石炭火災による隔壁強度低下説
出典: フリー百科事典『ウィキペディア(Wikipedia)』 (2022/06/17 07:29 UTC 版)
「タイタニック (客船)」の記事における「石炭火災による隔壁強度低下説」の解説
1912年の事故調査・査問委員会(英語版)で石炭火災が取り上げられたが、沈没事故とは無関係とされ、大した火災ではなかったというのが定説だった。 しかし、タイタニックの専門家であるセナン・モロニー(英語版)によると「タイタニックの出港前の写真で船体側面(第6ボイラーの石炭倉庫のあたり)に約9メートルほどの焦げ跡が確認できる」とされており、実際、タイタニックの石炭庫では、ベルファストの造船所の港を離れる前から自然発火による石炭火災が起きていた。石炭を積んだのは出港する3週間前である。また、当時はイギリス国内の炭鉱でストライキが起こっており、十分な石炭が確保できなかった。 1912年4月10日、サウサンプトン港で乗客を乗せた時点で、火災は消火できておらず、その結果、加熱された部分の鋼材の強度は最大で75パーセント低下し、船体の構造の一部がすでに脆くなっていたことが沈没のおもな原因で、4月14日深夜の氷山との衝突は沈没のトリガーになったに過ぎないと主張し、2010年代後半には注目される有力説となった。 沈没事故の数日後のニューヨークの新聞に掲載された、ジョン・ディリーというボイラーマンが波止場で記者に話したことによると、 火災はベルファストの造船所を離れた日に発見された。 石炭はデッキ3層分の高さの量だった。 ディリーは、11人の作業員とともに消火にあたったが鎮火できなかった(それだけの人数で対応したにもかかわらず、簡単に消火できなかったとすれば、非常に大きな火災だったと考えられる)。 石炭倉庫には、何百トンもの石炭があった。
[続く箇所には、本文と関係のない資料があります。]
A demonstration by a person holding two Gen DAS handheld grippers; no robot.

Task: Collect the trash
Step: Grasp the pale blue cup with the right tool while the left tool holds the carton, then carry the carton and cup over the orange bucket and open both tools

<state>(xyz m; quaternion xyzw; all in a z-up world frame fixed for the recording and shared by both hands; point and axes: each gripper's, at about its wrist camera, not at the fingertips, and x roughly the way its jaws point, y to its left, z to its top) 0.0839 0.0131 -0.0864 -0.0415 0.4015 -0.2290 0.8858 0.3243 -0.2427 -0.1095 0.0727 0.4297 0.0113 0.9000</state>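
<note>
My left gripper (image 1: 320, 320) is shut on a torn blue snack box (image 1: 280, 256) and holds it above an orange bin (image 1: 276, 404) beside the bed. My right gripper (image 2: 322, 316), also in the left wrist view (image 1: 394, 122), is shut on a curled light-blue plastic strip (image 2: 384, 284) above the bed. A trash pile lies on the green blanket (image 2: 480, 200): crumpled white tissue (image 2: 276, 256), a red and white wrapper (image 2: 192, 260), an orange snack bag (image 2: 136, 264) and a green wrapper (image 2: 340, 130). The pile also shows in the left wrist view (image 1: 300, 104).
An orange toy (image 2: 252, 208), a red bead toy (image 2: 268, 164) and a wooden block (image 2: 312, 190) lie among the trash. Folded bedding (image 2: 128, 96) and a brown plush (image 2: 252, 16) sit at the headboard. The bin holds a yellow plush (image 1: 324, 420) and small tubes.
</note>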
我々は全く無力だった。 出港した日からタイタニックは燃えていた。 という。 石炭火災の専門家によると、 自然発火した石炭は、石炭の中心部の温度が徐々に上昇し、摂氏500 - 1000度になる。 臭いなどで気がついたときには、すでに手遅れである。 石炭倉庫は隔壁と接しているため、船体の強度に影響する。 消火するにはボイラーにくべて燃やすしかなくスピードを落とせない。加えて横断にギリギリの石炭しか確保できなかったため、一度スピードを落とすと燃料切れの危険があった。 ボイラー作業員160人のうち、アメリカまで向かったのはわずか8人だけである。このように作業員が入れ替わったことは前例がない。また、当時英国でタイタニック号事故調査・査問委員会を指揮した委員長のジョン・ビンガム(初代マージー子爵)(英語版)は、不自然なまでに石炭火災の影響を無視し、却下する審判指揮をしている。